▶ [AIM OF THE EXERCISE]:
Only the lines from the one with "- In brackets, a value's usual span" through the end of the data below belong in the answer, restated word for word, pictures excluded.
[THE RECORDS]
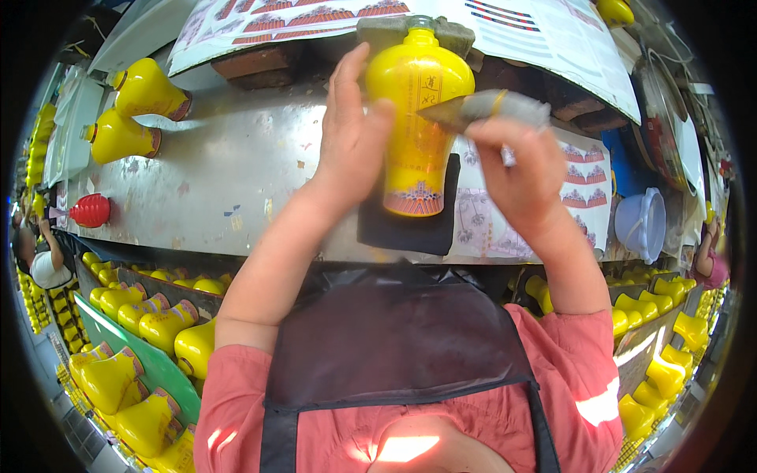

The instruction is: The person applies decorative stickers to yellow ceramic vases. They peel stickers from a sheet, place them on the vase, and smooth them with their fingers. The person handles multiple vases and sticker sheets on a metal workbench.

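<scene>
Tool [505, 109] sits in right hand [522, 164] — bottle [410, 162] beside left hand [352, 134].

A glossy yellow bottle [414, 134] lies neck toward twelve o'clock; a blurred, pointed grey tool [490, 108] overlaps its three-o'clock side.
</scene>
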Motion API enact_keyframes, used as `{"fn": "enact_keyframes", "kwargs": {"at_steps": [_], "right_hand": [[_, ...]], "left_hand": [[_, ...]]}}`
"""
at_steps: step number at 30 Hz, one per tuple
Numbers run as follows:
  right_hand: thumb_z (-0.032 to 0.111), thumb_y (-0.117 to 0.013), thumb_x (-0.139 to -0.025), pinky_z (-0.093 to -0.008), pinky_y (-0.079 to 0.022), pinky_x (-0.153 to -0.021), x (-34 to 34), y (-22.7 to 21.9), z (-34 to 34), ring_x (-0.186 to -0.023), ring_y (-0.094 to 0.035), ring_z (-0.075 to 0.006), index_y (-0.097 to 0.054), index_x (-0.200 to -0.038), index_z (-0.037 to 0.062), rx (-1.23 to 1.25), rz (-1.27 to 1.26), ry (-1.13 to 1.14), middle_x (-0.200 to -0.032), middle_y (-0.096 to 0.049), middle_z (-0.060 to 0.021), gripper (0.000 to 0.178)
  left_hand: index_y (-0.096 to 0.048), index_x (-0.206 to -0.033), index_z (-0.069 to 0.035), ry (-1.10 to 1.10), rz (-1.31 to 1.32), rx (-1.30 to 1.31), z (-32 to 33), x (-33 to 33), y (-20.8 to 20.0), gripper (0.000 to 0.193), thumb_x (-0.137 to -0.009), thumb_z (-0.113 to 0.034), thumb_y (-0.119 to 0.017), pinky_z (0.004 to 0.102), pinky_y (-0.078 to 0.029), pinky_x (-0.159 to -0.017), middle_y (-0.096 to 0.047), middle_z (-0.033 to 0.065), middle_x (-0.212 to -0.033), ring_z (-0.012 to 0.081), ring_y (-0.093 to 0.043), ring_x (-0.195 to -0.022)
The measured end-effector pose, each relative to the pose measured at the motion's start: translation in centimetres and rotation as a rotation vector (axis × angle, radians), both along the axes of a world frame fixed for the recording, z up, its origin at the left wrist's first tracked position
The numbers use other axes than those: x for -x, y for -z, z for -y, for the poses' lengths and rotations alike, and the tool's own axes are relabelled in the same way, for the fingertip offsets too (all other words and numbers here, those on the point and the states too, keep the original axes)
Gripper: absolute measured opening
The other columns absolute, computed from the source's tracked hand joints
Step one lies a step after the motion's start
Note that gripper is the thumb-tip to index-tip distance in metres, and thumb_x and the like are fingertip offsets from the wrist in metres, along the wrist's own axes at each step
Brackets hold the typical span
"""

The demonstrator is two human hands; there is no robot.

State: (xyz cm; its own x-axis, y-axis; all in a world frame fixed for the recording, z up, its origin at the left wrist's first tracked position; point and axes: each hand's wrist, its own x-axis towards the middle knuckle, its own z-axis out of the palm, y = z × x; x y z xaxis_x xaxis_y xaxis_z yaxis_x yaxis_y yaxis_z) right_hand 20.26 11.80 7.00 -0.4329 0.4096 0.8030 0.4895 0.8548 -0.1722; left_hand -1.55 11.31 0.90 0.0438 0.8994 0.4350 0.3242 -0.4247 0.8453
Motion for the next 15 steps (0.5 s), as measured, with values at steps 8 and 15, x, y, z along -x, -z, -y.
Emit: {"fn": "enact_keyframes", "kwargs": {"at_steps": [8,15], "right_hand": [[-0.007,-0.08,-0.071,-0.0335,-0.055,-0.066,-0.7,2.2,5.2,-0.077,-0.071,-0.0247,-0.074,-0.096,0.008,0.294,-0.057,-0.089,-0.096,-0.077,-0.0084,0.03],[0.001,-0.072,-0.096,-0.0251,-0.051,-0.089,-1.3,1.3,3.9,-0.103,-0.065,-0.0108,-0.071,-0.117,0.0006,0.795,-0.557,0.063,-0.111,-0.07,-0.0049,0.021]], "left_hand": [[0.01,-0.165,-0.007,0.349,0.643,0.35,2.0,-2.0,-0.5,0.079,-0.111,-0.032,-0.041,0.0424,-0.039,-0.118,-0.042,0.02,-0.156,0.0302,-0.046,-0.143],[0.016,-0.165,-0.009,0.171,0.146,0.257,3.1,-1.3,1.2,0.086,-0.112,-0.048,-0.039,0.0402,-0.035,-0.12,-0.029,0.0186,-0.165,0.0289,-0.039,-0.149]]}}
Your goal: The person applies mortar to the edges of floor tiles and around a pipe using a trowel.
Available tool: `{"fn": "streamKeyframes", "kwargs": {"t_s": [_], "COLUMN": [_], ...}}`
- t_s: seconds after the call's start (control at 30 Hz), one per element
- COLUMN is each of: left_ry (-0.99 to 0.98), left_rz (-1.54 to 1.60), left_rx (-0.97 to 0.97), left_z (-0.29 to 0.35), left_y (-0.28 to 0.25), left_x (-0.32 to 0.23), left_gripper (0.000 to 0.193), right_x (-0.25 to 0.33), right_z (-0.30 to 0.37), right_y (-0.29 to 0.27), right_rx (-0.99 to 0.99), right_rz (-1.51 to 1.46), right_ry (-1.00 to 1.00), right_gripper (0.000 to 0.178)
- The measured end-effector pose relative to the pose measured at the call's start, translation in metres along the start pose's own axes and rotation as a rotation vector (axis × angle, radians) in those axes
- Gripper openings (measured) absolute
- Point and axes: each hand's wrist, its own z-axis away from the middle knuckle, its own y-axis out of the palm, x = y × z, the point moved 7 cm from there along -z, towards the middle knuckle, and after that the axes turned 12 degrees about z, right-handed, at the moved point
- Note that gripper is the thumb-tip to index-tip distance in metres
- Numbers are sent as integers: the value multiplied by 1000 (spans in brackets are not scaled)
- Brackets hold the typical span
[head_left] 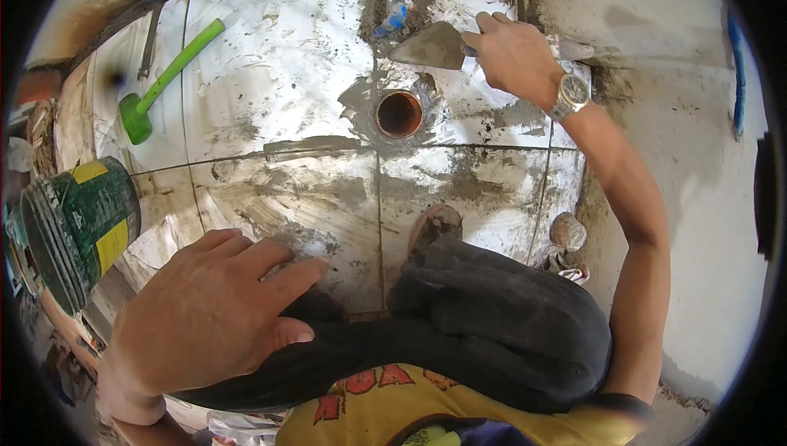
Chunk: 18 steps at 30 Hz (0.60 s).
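Note:
My right hand (pixel 516 52), with a watch at the wrist, is closed round the handle of a pointed trowel (pixel 433 46). The trowel's grey, mortar-smeared blade points left, over the tiles beside a blue pipe (pixel 397 7). Just below the blade is a round drain hole (pixel 399 114) in the dirty white tile floor (pixel 279 61). My left hand (pixel 217 307) hovers above my left knee with its fingers apart, holding nothing.
A green rubber mallet (pixel 168 84) lies on the tiles at the upper left. A green bucket (pixel 78 220) with yellow labels rests at the left. Concrete walls (pixel 664 118) stand at the right, with another blue pipe (pixel 738 77) along one.

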Motion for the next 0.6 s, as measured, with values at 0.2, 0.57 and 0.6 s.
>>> {"fn": "streamKeyframes", "kwargs": {"t_s": [0.2,0.57,0.6], "left_ry": [18,34,44], "left_rz": [-8,-42,-30], "left_rx": [18,25,2], "left_z": [-1,-2,-2], "left_y": [1,-4,-4], "left_x": [-2,-8,-8], "left_gripper": [64,61,61], "right_x": [24,21,11], "right_z": [9,24,20], "right_y": [-5,11,18], "right_rx": [-78,-180,-112], "right_rz": [-15,-58,-30], "right_ry": [-29,36,65], "right_gripper": [34,43,43]}}
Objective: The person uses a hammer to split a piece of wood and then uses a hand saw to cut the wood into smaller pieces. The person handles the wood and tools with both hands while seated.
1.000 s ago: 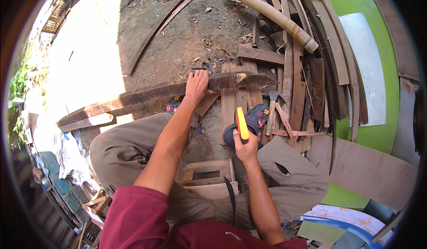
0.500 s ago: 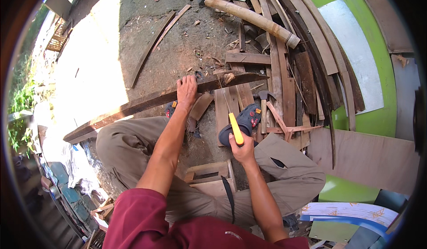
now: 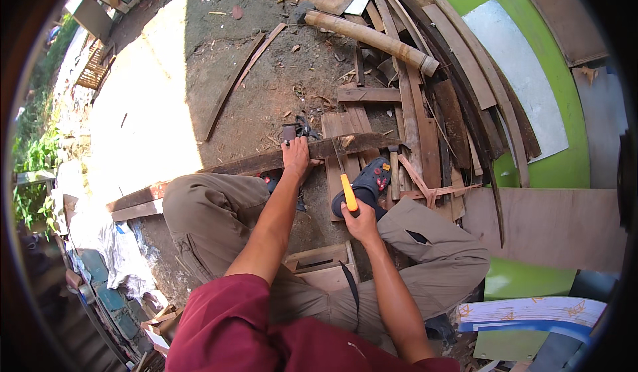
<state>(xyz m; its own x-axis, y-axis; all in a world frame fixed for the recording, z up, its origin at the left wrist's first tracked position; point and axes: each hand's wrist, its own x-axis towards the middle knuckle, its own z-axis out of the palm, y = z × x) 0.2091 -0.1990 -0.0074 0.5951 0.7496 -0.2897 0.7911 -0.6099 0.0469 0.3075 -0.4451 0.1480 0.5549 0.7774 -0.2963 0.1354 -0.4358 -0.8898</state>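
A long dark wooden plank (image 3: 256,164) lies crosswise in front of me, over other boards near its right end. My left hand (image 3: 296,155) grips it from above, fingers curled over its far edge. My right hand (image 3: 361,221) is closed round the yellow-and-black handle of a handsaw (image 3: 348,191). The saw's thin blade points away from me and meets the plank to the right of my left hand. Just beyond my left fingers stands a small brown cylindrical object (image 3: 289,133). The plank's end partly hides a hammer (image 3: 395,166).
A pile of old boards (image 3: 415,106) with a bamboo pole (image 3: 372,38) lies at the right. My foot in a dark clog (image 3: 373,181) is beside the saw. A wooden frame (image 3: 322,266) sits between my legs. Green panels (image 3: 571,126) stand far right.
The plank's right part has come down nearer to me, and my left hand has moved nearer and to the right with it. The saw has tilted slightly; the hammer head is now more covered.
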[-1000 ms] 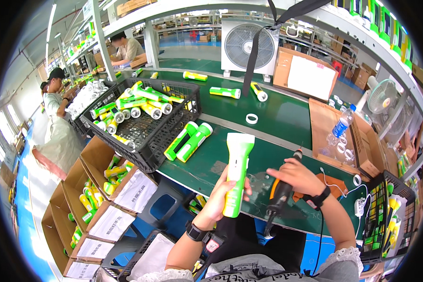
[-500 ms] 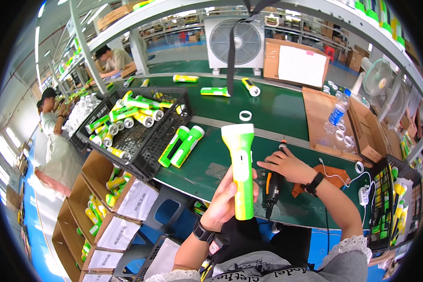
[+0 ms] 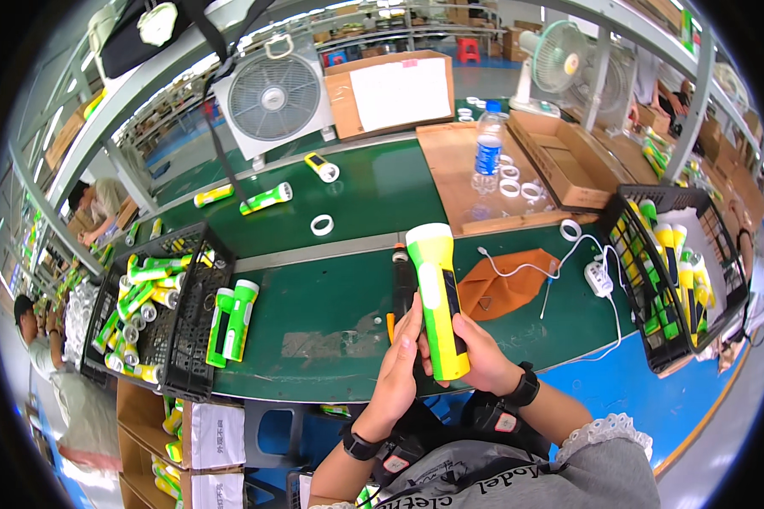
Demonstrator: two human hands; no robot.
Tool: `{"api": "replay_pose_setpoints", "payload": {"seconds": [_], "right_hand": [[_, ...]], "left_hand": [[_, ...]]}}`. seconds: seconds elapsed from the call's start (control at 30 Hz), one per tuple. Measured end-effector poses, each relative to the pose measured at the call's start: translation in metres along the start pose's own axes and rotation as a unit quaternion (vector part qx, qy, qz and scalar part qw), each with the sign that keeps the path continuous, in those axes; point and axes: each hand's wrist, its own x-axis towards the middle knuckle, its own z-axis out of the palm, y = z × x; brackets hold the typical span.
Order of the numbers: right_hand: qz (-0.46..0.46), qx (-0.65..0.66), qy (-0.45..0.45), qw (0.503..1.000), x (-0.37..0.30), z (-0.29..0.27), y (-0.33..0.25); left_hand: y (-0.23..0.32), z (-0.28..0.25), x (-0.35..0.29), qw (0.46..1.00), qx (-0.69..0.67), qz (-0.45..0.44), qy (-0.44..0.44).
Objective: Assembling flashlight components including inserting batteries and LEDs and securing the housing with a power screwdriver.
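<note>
A green and yellow flashlight (image 3: 440, 297) with a white head stands nearly upright between my two hands, above the table's near edge. Its dark side panel faces partly toward me. My left hand (image 3: 399, 360) is closed on the lower left side of the body. On the other side, my right hand (image 3: 484, 352) grips the body near its base, thumb against the panel. Behind the flashlight, a dark electric screwdriver (image 3: 403, 280) lies on the green table, partly hidden by it and my left hand. Two more flashlights (image 3: 239, 318) lie side by side to the left.
Black crates of flashlights stand at left (image 3: 197, 339) and right (image 3: 654, 343). A white power strip (image 3: 598, 278) and cable lie beside an orange cloth (image 3: 505, 284). Farther back are white rings (image 3: 322, 225), a water bottle (image 3: 487, 153) and a cardboard tray (image 3: 560, 161).
My right hand has left the electric screwdriver and taken hold of the flashlight beside my left. The flashlight has turned, showing its dark panel. My view has swung to the right.
</note>
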Motion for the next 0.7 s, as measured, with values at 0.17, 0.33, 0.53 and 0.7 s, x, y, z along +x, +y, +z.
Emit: {"api": "replay_pose_setpoints", "payload": {"seconds": [0.17,0.33,0.53,0.7], "right_hand": [[0.028,0.109,-0.075,0.991,-0.008,-0.016,-0.004],[-0.008,0.029,-0.038,0.999,-0.006,-0.016,-0.002],[-0.512,-0.555,0.347,0.557,-0.113,-0.082,-0.087],[-0.375,-0.651,0.611,0.248,-0.223,-0.122,-0.180]], "left_hand": [[-0.004,0.009,0.004,0.996,0.060,0.055,-0.040],[-0.006,0.002,0.013,0.965,0.200,0.166,-0.025],[0.001,-0.042,0.042,0.991,0.109,0.066,0.048],[-0.023,-0.110,0.111,0.968,0.213,0.087,0.104]]}}
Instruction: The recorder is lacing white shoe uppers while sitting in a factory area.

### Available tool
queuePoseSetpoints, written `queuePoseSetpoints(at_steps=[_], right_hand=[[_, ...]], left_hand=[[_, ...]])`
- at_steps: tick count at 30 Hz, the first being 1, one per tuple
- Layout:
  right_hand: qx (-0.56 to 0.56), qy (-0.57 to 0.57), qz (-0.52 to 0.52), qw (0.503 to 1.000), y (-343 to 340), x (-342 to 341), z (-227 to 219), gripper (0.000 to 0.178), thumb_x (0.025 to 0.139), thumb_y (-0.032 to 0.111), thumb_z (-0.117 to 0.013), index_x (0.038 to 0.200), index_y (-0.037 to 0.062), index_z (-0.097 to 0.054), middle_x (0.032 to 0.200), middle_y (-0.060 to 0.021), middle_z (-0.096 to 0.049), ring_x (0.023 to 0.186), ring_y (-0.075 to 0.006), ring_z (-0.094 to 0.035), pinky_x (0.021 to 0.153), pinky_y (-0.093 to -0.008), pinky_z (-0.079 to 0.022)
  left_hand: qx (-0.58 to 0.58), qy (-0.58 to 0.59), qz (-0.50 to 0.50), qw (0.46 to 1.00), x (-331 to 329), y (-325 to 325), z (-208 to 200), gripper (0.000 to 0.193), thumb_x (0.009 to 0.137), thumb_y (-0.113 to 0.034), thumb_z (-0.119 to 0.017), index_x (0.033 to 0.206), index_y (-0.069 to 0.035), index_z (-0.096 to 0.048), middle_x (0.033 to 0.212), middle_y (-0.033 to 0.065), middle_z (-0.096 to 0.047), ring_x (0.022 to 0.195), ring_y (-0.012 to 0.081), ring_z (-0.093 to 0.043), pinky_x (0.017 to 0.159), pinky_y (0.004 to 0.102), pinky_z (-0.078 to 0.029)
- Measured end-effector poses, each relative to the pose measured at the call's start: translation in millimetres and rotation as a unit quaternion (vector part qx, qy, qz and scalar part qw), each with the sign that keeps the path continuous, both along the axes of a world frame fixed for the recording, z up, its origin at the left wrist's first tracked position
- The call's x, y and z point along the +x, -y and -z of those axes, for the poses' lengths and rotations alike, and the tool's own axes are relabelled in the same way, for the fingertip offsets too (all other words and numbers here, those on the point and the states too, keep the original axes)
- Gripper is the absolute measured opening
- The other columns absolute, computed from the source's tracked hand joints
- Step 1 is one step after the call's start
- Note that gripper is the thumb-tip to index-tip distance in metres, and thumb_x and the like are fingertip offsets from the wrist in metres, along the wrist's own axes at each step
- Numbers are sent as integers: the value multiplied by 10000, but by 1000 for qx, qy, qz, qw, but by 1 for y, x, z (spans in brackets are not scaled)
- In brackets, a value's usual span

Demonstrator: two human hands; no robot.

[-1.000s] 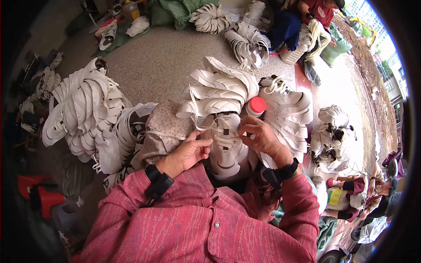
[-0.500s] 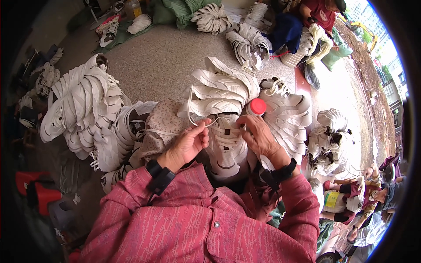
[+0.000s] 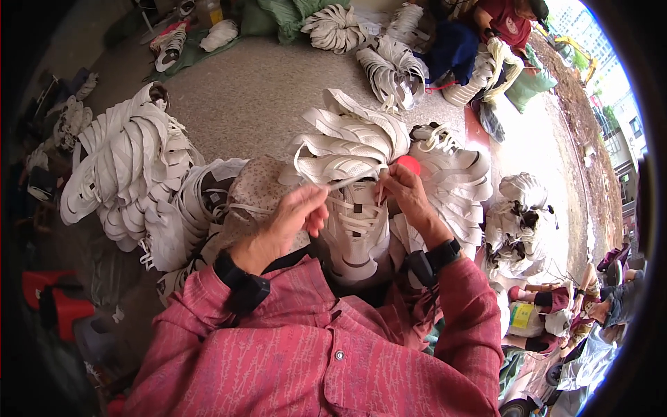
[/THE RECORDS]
▶ [TASK SOLUTION]:
- In brackets, a value's usual span

Demonstrator: two human hands; no robot.

[-1.000s] 
[-0.500s] 
[+0.000s] 

Above is the complete output.